All of the billionaire’s estate has gone to his second wife and foundations that he and his widow created to safeguard millions of acres of land in Argentina and Chile. Not long after his death, the billionaire’s daughter, said that it’s sad she didn’t receive an inheritance, and there wasn’t anything she could do about it.
However, in June 2016, the 46-year-old daughter filed a lawsuit to pursue part of her father’s estate. She said that she isn’t looking for a handout and that she’s a hardworking person. About the fact that her father didn’t leave her or her other family members any money, the daughter said, “It’s an insult. But he is dead, rotting in the ground as we speak … he was a completely self-absorbed human being, a narcissist,” she said.

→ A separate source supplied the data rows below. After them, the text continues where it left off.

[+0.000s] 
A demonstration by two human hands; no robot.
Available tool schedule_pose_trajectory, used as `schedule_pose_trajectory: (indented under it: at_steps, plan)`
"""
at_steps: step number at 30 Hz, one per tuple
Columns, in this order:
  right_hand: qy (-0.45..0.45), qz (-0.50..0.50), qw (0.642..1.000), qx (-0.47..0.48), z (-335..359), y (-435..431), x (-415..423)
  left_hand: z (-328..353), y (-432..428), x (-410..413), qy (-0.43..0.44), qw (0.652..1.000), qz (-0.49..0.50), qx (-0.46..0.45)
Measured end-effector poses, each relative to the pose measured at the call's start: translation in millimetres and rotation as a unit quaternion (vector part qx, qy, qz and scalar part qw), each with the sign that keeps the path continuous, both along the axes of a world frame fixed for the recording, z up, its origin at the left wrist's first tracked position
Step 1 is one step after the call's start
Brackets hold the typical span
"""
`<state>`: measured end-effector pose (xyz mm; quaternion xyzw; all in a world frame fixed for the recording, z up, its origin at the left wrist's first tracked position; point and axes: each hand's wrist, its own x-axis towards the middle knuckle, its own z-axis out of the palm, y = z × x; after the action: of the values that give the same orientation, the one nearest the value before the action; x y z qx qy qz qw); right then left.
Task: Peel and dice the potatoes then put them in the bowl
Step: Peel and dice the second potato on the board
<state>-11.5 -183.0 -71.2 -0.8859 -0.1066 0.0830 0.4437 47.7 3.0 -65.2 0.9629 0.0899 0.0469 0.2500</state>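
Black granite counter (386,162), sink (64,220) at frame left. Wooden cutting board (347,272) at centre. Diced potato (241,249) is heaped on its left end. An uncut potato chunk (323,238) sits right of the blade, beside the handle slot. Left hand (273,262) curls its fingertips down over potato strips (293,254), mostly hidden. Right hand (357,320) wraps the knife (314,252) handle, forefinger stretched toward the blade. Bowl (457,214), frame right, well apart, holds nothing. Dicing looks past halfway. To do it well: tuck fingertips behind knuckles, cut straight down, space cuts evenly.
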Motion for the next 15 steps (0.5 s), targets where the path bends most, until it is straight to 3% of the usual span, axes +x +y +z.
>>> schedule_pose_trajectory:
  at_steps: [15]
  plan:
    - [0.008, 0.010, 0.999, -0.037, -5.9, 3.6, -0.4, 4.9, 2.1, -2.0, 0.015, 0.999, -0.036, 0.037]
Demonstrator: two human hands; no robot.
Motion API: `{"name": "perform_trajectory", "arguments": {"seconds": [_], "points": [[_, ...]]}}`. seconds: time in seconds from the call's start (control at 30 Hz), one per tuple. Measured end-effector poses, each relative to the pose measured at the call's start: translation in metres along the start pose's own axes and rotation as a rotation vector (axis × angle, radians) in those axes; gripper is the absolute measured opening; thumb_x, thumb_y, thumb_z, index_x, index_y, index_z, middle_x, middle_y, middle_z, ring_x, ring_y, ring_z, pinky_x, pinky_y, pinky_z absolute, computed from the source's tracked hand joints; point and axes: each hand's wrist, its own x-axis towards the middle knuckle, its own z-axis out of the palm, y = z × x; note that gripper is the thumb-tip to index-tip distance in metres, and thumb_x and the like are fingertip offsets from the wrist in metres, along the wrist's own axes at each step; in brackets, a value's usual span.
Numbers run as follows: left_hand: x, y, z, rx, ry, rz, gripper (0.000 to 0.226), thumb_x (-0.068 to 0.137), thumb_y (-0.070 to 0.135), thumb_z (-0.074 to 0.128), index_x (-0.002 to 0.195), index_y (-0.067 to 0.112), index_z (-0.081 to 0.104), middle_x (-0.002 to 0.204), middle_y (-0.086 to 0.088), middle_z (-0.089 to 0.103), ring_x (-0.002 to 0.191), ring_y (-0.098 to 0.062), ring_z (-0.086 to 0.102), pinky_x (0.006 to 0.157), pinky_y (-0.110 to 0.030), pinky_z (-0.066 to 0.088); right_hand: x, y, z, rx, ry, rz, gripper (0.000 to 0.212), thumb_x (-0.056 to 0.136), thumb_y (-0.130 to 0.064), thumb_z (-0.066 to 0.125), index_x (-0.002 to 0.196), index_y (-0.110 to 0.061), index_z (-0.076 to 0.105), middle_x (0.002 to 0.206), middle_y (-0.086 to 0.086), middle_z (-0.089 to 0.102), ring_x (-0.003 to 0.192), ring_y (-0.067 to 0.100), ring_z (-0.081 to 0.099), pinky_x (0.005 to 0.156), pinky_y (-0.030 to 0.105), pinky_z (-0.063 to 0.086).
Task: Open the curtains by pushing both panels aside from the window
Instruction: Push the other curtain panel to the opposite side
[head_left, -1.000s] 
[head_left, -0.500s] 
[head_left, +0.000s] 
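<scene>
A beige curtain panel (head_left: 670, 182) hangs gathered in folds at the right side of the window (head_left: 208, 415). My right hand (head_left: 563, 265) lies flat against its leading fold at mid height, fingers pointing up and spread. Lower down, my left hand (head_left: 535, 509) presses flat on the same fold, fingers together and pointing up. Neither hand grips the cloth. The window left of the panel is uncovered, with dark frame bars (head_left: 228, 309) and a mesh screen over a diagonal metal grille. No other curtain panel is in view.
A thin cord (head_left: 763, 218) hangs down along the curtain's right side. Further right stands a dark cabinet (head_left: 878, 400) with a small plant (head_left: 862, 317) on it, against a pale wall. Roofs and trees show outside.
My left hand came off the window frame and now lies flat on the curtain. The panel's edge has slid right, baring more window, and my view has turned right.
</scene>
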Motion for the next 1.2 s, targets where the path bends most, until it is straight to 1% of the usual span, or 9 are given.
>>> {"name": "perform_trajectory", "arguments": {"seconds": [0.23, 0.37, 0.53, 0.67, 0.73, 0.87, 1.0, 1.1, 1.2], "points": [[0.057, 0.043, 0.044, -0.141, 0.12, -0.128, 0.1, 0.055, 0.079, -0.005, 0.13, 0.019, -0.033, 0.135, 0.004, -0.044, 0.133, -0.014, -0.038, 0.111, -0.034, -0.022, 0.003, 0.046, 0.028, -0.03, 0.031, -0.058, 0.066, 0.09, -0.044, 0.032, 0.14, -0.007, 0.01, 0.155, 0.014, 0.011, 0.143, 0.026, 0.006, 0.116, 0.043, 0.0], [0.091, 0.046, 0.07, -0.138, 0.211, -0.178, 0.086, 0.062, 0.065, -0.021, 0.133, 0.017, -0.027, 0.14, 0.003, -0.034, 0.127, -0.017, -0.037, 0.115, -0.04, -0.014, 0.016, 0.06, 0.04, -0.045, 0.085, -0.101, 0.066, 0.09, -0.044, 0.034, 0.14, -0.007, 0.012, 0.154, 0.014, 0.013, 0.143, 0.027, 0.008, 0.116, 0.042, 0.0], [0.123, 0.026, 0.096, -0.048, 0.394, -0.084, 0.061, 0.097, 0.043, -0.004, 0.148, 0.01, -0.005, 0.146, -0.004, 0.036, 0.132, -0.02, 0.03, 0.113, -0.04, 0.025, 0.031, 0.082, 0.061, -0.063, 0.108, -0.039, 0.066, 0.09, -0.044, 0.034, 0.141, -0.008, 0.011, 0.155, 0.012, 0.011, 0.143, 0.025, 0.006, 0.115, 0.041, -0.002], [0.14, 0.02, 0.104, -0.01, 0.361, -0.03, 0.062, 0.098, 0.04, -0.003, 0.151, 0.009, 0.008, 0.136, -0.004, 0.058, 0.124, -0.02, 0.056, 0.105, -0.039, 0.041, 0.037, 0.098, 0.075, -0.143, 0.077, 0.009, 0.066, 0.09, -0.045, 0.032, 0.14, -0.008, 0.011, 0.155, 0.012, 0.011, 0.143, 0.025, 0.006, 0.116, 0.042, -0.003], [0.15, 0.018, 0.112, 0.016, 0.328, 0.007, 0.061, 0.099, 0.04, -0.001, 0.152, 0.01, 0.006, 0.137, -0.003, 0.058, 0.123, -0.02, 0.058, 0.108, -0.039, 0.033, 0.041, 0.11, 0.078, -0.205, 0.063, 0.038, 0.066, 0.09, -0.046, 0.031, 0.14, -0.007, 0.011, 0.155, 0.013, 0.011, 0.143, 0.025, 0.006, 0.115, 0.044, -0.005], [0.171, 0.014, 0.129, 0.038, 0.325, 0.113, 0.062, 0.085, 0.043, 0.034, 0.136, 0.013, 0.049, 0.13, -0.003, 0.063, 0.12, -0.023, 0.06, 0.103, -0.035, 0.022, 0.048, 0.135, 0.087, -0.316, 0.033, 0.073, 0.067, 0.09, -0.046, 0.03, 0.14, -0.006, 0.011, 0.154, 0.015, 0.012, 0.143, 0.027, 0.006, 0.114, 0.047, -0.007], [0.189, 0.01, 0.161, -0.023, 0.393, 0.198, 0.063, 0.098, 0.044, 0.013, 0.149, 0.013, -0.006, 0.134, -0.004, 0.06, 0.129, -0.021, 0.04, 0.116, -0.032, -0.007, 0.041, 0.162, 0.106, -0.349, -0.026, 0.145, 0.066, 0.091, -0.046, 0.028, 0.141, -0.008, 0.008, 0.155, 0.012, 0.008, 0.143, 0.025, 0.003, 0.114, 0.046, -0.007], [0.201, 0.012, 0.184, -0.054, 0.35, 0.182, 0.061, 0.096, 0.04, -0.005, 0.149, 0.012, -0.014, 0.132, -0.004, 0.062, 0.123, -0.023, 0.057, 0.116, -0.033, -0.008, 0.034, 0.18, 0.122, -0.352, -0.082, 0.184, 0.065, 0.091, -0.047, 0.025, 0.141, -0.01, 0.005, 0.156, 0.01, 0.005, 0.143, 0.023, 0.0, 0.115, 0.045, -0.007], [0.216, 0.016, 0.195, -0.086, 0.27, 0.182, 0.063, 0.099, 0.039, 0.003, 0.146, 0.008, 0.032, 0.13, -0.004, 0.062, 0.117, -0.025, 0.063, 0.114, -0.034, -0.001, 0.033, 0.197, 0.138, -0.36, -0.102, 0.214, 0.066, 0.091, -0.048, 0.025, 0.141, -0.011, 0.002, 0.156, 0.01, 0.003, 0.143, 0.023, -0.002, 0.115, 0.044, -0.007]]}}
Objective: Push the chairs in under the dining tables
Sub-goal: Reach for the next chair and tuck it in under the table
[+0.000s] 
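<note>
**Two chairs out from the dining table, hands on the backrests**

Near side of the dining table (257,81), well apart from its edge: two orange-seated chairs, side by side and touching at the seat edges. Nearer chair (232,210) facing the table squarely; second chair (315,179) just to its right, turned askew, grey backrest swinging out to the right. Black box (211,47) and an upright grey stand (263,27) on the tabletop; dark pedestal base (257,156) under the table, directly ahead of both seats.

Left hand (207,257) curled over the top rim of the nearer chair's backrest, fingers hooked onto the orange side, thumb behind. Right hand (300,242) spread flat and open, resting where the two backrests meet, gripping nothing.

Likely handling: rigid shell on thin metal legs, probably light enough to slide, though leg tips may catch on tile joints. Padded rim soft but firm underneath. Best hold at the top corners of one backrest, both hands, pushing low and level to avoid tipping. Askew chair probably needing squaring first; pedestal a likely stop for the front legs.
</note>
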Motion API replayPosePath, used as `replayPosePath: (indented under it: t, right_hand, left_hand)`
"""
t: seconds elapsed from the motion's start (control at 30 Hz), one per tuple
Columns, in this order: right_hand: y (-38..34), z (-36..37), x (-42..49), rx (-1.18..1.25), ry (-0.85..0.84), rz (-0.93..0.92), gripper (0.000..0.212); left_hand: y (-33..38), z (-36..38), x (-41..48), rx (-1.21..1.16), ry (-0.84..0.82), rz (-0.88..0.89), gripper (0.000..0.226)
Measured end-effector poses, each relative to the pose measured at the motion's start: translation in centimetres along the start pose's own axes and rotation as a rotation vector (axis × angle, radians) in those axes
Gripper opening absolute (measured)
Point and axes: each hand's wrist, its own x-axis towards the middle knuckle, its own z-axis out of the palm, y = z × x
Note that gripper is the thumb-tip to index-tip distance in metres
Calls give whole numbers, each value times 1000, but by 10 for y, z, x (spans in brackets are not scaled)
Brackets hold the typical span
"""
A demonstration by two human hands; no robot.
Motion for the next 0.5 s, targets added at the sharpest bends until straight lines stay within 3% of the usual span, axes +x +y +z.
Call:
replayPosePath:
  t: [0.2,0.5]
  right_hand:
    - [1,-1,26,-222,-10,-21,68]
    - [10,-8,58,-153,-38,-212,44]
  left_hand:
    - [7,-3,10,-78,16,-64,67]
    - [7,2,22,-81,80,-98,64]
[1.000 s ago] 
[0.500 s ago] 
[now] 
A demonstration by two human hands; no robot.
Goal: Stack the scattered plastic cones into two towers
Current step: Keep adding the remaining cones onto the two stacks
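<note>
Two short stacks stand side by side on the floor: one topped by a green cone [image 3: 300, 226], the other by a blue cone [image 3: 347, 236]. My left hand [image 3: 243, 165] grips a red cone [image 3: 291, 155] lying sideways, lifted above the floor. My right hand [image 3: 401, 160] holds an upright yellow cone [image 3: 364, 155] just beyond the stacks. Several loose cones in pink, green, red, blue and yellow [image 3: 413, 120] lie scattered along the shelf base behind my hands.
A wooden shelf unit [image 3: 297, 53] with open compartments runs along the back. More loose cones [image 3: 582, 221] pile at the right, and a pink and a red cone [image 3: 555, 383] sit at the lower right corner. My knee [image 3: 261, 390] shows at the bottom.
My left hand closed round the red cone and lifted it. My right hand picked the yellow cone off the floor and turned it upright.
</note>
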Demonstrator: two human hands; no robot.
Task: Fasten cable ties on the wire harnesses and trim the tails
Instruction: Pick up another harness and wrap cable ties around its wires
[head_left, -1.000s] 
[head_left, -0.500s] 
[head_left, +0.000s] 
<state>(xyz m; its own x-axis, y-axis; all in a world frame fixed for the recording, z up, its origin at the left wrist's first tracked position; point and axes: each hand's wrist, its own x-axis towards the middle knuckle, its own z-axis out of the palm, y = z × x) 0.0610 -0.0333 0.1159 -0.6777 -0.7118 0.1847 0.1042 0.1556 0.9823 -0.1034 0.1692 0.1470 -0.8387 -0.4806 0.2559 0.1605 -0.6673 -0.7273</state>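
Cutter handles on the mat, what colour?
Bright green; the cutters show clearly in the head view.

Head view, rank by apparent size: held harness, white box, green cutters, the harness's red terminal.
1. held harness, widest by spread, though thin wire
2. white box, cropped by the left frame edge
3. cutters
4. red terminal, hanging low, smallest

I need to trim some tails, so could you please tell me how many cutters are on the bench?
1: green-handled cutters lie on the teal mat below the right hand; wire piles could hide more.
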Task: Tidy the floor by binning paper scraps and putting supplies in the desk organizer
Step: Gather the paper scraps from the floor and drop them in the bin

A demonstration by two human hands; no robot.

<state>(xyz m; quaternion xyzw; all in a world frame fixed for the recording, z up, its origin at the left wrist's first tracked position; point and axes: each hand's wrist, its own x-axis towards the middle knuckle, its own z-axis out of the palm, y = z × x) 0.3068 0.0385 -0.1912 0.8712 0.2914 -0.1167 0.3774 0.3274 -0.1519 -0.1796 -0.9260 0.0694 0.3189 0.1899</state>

This case is a clear example of what can happen when an estate planner doesn’t consider what could happen if he or she chooses not to leave an inheritance for certain heirs. They can feel slighted, and unless the individual talks with the person to explain why he or she has chosen not to leave any assets to him or her, it can leave family members feeling slighted. If you’re currently planning the distribution of your estate, be sure to discuss strategies to reduce the chances of family infighting and/or challenges to your will after you’re gone.